Whether you are dealing with your kids or competing in the Olympics, having
just the right amount of energy is critical. In the martial arts, sports, singing, or speech making, the ability to relax in action is highly valued because it helps you perform at your best. Breath awareness teaches you how to modulate your stress response directly so that you can control your levels of excitement and relaxation in any situation.

Elegance in Action

In most life situations, a tiny fraction of the stress response is what is most useful – just a slight boost, maybe 1% or 5% of being scared. Meditation is one of the main times, besides dreaming, that your body can adjust its meters and dials and train itself to have only appropriate stress, exactly when needed and only to the extent that it is needed. You may have heard the expression, Nature loves elegance, or nature is economical. It's true. Your body, as a part of nature, loves elegance in effort, to use energy well.

The body spends a lot of time during meditation
debriefing the alarm response – making little movies about the stuff you got scared or stressed about, examining the exact nerves and glands that were triggered, replaying the whole scenario so that it is more efficient and successful. Although this process feels noisy and painful, if you allow this debriefing, you will have a clearer head next time you are in a stressful situation, and you will tend to function better.

Perceiving Relaxation

The more your senses evolve, the more you will notice how each moment is slightly different from any other. Mostly, you will experience what relaxation feels like. These sensations of winding down do not mean that you have failed in breath awareness. Rather, when you are at ease, your body will systematically review every time you have been ill at ease, to fine-tune its responsiveness. The different parts of your body will talk to one another. This is what human nervous systems do; it is an adaptive trait, part of our survival mechanism. It speaks to the success of your breath experience if the noise of the different parts of your body and brain talking to one another sounds like a cocktail party.

Open Your Senses

Arrange to sit somewhere comfortable where you won’t be disturbed for a while. Sit upright in a chair with your back supported and your feet on the ground.
Sit for 1 minute with your eyes open and get used to just being there.

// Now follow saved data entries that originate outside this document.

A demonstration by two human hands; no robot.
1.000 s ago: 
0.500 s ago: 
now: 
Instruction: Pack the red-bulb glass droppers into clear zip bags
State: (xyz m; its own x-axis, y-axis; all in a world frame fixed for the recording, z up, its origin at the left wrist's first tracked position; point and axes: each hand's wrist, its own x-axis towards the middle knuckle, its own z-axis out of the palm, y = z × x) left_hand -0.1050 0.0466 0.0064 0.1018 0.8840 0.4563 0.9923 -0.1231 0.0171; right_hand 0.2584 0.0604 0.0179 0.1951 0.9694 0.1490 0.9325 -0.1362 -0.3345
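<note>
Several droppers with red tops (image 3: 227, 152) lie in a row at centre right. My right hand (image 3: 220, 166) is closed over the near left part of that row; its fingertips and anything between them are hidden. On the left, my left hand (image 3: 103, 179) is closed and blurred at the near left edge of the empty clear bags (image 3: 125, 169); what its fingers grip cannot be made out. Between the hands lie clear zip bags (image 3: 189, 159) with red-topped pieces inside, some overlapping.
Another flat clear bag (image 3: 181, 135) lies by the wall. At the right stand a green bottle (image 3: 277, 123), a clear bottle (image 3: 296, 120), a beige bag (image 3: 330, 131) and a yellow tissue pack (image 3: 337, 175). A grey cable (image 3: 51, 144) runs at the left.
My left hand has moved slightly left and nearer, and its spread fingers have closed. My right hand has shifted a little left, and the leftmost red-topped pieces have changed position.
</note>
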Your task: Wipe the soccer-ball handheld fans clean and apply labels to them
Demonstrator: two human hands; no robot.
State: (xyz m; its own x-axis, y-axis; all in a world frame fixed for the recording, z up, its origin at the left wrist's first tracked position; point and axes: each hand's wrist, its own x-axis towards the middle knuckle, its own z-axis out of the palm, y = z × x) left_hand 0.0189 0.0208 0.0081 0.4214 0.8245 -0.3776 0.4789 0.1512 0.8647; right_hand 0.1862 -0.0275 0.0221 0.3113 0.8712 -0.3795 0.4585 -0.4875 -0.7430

Notice that you are breathing, and open your senses to breath.

Find some aspect of breathing that is pleasant to you right now—
the touch of air in your nostrils, down your throat, into your chest and belly.
The rhythmic in-and-out of the breath, the massage of it, the quiet sounds.

Focus on the sensation you like most and keep returning to this pleasure.

Your mind will always wander; the key is to be gentle in returning to the breath. In an easy and casual manner, keep bringing your attention back to the sensual experience of breathing.

When thoughts come, you will often become totally lost in them and forget that you are breathing. When you return from the thoughts, you will have a choice of what to pay attention to and again you can enjoy the breath.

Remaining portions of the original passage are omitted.